PROBLEM TO SOLVE = Return only those lines of the material that contain "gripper".

(DATA PROVIDED Opens)

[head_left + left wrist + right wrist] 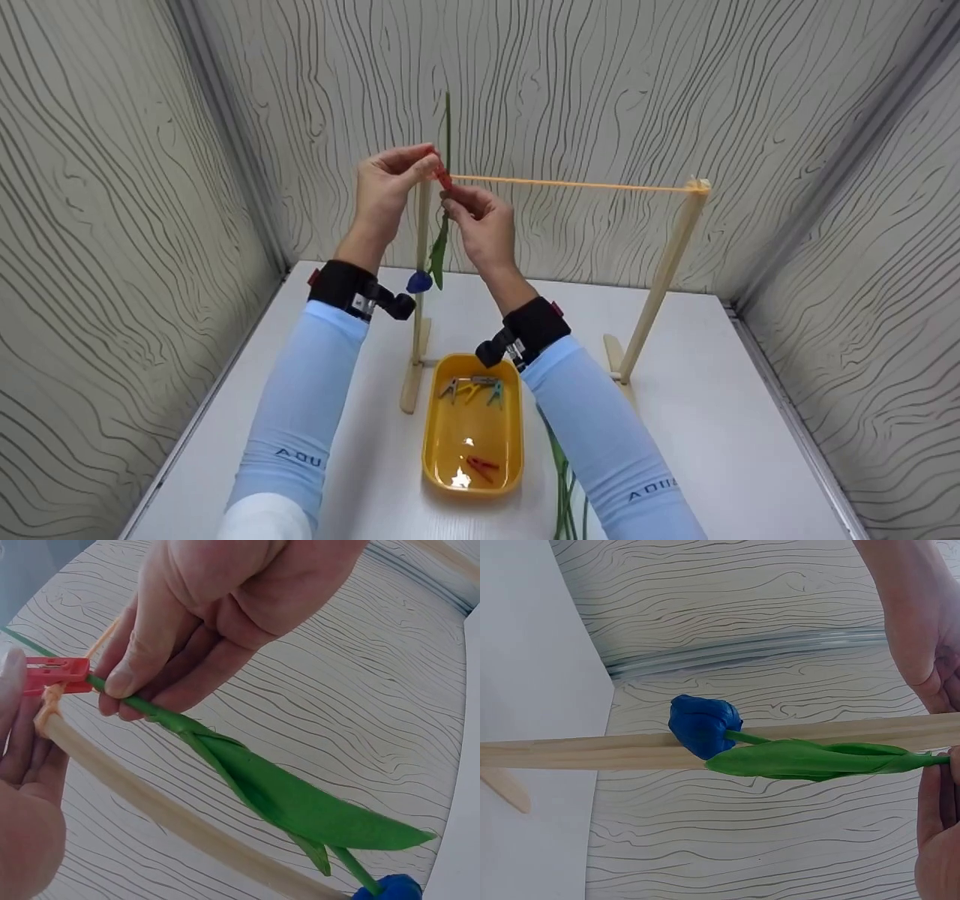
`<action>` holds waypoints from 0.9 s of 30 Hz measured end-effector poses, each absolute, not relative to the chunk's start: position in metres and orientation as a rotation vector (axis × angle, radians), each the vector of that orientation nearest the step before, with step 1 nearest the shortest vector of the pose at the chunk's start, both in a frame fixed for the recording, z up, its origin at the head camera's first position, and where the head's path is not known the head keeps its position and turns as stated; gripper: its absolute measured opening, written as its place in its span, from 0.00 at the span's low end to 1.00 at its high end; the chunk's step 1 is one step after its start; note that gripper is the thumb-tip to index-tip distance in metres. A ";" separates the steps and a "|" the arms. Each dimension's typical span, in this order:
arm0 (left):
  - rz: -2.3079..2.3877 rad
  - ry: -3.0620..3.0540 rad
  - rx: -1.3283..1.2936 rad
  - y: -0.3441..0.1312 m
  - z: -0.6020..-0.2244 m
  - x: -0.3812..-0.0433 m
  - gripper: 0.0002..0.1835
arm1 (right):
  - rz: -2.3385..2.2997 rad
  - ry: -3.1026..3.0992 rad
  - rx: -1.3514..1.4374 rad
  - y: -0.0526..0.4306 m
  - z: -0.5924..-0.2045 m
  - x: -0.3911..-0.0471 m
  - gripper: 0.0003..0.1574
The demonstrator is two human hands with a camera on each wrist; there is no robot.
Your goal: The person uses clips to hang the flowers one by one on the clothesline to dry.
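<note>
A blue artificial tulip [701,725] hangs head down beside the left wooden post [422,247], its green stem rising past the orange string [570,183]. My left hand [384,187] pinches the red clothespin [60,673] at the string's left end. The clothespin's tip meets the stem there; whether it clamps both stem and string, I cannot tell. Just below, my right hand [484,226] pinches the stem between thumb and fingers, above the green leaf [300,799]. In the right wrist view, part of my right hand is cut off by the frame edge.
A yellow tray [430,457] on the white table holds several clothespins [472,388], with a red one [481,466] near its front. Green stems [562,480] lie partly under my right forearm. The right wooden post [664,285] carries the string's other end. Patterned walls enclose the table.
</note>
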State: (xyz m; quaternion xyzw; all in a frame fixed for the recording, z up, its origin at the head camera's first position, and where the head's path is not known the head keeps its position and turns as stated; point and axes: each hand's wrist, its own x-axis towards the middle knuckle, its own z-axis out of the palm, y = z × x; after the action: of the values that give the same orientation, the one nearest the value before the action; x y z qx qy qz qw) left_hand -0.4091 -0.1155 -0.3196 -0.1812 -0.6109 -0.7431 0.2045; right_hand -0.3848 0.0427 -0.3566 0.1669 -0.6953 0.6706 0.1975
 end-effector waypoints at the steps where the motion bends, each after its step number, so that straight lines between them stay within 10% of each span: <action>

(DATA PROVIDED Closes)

ANSWER AREA =
`<action>` holds waypoints from 0.9 s of 30 Hz measured end-effector poses, each absolute, not relative to the chunk's start: position in metres and orientation as a rotation vector (axis × angle, radians), each the vector of that orientation nearest the step before, with step 1 nearest the shortest vector of the pose at the chunk's start, both in a frame fixed for the recording, z up, its origin at the head camera's first position, and where the head's path is not known the head keeps its position and turns as stated; gripper: its absolute measured opening, written as its place in its span, from 0.00 at the span's low end to 1.00 at its high end; the chunk's step 1 is one step after its start; note that gripper is the thumb-tip to index-tip distance in metres. A ";" separates the steps and a "|" the arms. Each dimension's typical span, in this order:
  - gripper: 0.0002..0.1835
  - gripper: 0.0003..0.1574

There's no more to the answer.